Ceremonia Wiecznych Zaślubin.
Czary.
Czas.
Znaki.
Słowa.
Moje przerażenie.
Magiczne połączenie dwóch osób. Dwóch serc. Dwóch dusz.
Wybija północ.
Mój szept: "******, jeśli teraz mnie nie pocałujesz - umrę".
(zdziwienie, że użyłam tego słowa, a nie Twojego imienia)
Jedno uderzenie zegara.
Potężny ból w piersi.
Drugie uderzenie zegara.
Widzę Twoje wahanie.
Umieram ze strachu.
I z bólu. Że zrobiłeś to tak lekkomyślnie, kiedy ja...
Stawką było moje życie.
Czekałam.
Wiedziałam, że mnie uratujesz.
Zastanawiałam się, czy masz świadomość konsekwencji, jakie to będzie ze sobą niosło.
Nasypałeś brązowo-złotego prochu na łyżeczkę i wsadziłeś mi ją w usta.
Małe grudki o smaku bułki tartej pokryły gęsto moje wargi.
A potem mnie pocałowałeś.
Mimo, że miałam pełną buzię.
Mimo, że siedziałam umierająca pod ścianą.
Mimo, że ręce miałam skute kajdankami, z tyłu.
Mimo, że to miało skazać Cię na wieczność ze mną.
/
Czy wierzę w przeznaczenie?
Wierzę w miłość.
I nic już z tego nie wiem.
Ale nie wierzę w cyrki i udawanie. Nie wierzę w egzaltowanych głupków. I nie wierzę W KŁAMCÓW.
Okłamałeś mnie.
A ja się dałam.
Uwierzyłam Ci.
Wierzę w prawdziwe przywiązanie. A nie w przywiązanie na miesiąc, dwa, dopóki mi się nie znudzisz.
Znudziłam Ci się, prawda?
"To w ryja i spokój", jako rzecze Pan Lechowski.

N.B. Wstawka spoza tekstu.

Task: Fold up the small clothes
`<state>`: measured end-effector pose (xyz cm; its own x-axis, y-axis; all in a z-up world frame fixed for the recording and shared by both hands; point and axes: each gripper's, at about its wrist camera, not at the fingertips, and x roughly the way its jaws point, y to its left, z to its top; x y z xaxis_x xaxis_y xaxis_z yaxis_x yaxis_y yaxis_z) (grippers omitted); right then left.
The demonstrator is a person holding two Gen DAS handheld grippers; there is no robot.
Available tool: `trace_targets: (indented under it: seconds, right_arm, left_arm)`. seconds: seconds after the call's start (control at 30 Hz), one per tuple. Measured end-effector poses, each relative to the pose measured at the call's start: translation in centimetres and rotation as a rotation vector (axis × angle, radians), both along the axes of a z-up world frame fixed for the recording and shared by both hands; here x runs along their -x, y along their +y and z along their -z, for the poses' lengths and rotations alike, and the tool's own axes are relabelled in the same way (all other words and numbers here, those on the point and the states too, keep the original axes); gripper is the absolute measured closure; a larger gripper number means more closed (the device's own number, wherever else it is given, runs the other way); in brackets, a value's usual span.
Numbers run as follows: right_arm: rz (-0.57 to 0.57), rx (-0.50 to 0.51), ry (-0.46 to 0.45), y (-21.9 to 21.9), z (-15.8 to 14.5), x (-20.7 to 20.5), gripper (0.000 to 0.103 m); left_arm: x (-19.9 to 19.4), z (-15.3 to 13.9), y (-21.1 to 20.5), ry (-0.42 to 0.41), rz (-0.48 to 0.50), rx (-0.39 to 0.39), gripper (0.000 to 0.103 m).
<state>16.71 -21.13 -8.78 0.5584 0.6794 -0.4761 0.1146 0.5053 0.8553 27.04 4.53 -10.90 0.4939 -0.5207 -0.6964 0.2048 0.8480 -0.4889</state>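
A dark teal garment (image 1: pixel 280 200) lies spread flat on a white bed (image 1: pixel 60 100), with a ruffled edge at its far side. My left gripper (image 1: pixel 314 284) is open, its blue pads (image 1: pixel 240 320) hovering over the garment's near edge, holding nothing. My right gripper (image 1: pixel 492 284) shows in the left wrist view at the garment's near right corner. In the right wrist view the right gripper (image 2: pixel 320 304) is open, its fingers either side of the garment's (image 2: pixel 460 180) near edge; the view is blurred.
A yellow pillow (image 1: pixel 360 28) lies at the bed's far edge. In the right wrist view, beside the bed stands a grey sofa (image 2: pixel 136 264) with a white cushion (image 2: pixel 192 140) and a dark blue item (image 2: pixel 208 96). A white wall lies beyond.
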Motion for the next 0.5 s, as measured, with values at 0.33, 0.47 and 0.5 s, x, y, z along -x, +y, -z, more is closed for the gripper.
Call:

Nie odzywaj się do mnie, jak nie chcesz.
Jakiś czas będzie bolało, ale potem przestanie. I wtedy już nic związanego z Tobą nie będzie mnie obchodzić. Dokładnie tak, jak Ciebie nie obchodzi nic związanego ze mną już teraz. Sam dokonałeś wyboru. No to bądźmy konsekwentni.
Teraz to lepiej uważaj.
Tekst:
"Mleczne ząbki ma, kiedy śmieje się
i kiedy śpiewa
Lecz ma wilcze kły, gdy jest na mnie zła
i gdy się gniewa"
odnosi się także do mnie. Dla Ciebie od dzisiaj mam wilcze kły. Skoro tak bardzo tego chcesz.